Georgie’s blue eyes were filled with astonishment as they followed the woman’s gestures. Her face showed aversion and perplexity.
“Please let this interview come to an end at once,” spoke the girl. She would not deign to ask an explanation of the mysterious allusions to ill-gotten wealth. But mademoiselle had not yet said all that she had come there to say.
“If it was only me to say so,” she went on, still looking at the likeness, “but, cher maître! Go, yourself, Mees McEndairs, and stand for a while on the street and ask the people passing by how your dear papa has made his money, and see what they will say.”
Then shifting her glance to the photograph of Meredith Holt, she stood in an attitude of amused contemplation, with a smile of commiseration playing about her lips.
“Mr. Meredith Holt!” she pronounced with quiet, surpressed emphasis— “ah! c’est un propre, celui la! You know him very well, no doubt, Mees McEndairs. You would not care to have my opinion of Mr. Meredith Holt. It would make no difference to you, Mees McEndairs, to know that he is not fit to be the husband of a self-respecting bar-maid. Oh! you know a good deal, my dear young lady. You can preach sermons in merveille!”
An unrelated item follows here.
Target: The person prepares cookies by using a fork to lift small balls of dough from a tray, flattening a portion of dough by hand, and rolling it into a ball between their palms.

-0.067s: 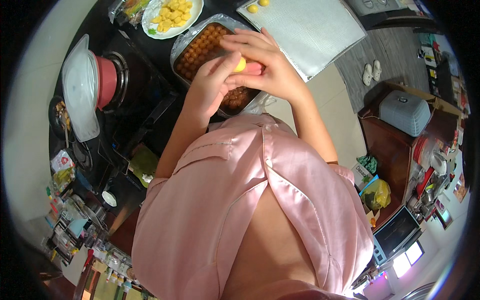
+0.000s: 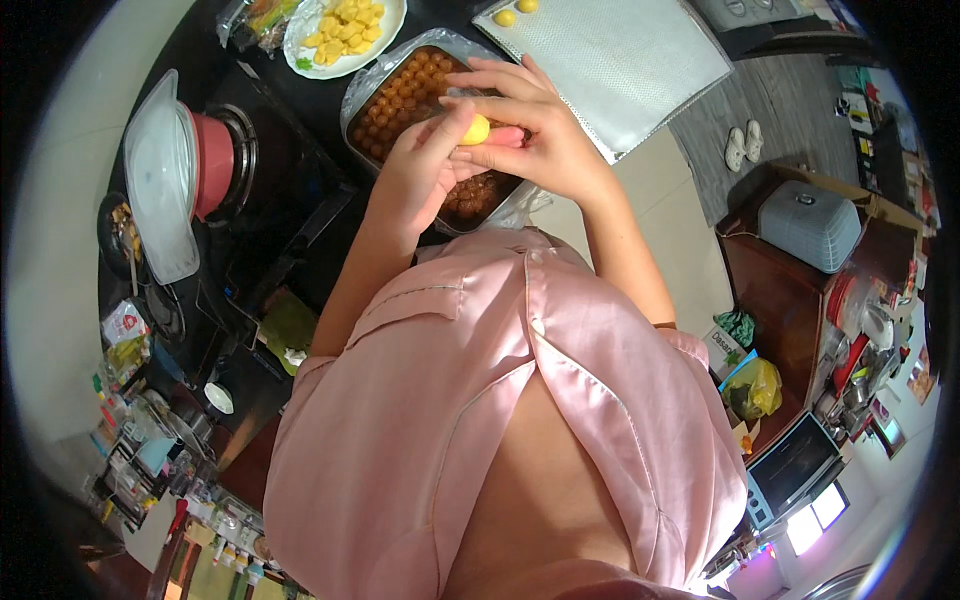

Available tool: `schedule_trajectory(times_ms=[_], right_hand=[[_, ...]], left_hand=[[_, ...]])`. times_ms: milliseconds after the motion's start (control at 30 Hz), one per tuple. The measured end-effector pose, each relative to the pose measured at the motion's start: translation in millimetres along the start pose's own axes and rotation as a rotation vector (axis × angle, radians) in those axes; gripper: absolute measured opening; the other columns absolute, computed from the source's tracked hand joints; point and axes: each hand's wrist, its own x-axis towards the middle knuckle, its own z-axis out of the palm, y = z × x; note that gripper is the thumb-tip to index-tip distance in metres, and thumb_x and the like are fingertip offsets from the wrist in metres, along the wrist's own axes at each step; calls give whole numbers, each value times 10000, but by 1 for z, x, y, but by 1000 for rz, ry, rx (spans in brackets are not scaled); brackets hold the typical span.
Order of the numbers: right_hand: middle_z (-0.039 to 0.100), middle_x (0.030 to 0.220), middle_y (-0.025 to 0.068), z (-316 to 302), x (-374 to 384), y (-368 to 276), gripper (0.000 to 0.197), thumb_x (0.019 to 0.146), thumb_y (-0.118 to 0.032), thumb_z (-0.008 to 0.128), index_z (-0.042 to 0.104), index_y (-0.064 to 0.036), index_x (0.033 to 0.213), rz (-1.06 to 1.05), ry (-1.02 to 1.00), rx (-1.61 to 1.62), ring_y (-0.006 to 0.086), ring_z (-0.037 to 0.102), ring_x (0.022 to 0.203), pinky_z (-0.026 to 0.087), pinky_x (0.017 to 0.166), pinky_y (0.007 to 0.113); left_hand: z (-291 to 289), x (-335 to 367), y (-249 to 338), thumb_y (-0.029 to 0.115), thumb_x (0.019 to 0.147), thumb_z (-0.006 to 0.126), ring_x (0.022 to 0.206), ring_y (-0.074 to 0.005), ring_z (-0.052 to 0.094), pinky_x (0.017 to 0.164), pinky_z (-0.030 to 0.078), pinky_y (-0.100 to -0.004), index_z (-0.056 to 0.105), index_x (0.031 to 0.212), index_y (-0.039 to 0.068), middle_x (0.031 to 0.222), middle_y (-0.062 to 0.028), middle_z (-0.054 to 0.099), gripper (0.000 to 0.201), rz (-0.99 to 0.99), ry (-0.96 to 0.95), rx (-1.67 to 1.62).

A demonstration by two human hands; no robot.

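We see both hands meeting above a foil-lined tray (image 2: 362,88) of brown balls: the left hand (image 2: 425,175) and right hand (image 2: 540,135) together pinch a small yellow dough ball (image 2: 476,130) between their fingertips

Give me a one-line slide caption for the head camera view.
Both hands, left hand and right hand, pinch a small yellow dough ball above a foil-lined tray of brown balls.

Wearer: pink satin shirt (image 2: 470,400), glossy, short-sleeved, w/ notched collar and stitched seams along the front edges. Front placket hangs open lower down. Both forearms bare; left hand (image 2: 415,180) and right hand (image 2: 545,140) ungloved, no rings/watch visible.
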Motion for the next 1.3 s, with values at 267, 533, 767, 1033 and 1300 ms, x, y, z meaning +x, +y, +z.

When Georgie was finally alone, there came to her, through all her disgust and indignation, an indefinable uneasiness. There was no misunderstanding the intention of the woman’s utterances in regard to the girl’s fiancé and her father. A sudden, wild, defiant desire came to her to test the suggestion which Mademoiselle Salambre had let fall.
Yes, she would go stand there on the corner and ask the passers-by how Horace McEnders made his money. She could not yet collect her thoughts for calm reflection ; and the house stifled her. It was fully time for her to join her committee of four, but she would meddle no further with morals till her own were adjusted, she thought. Then she quitted the house, very pale, even to her lips that were tightly set.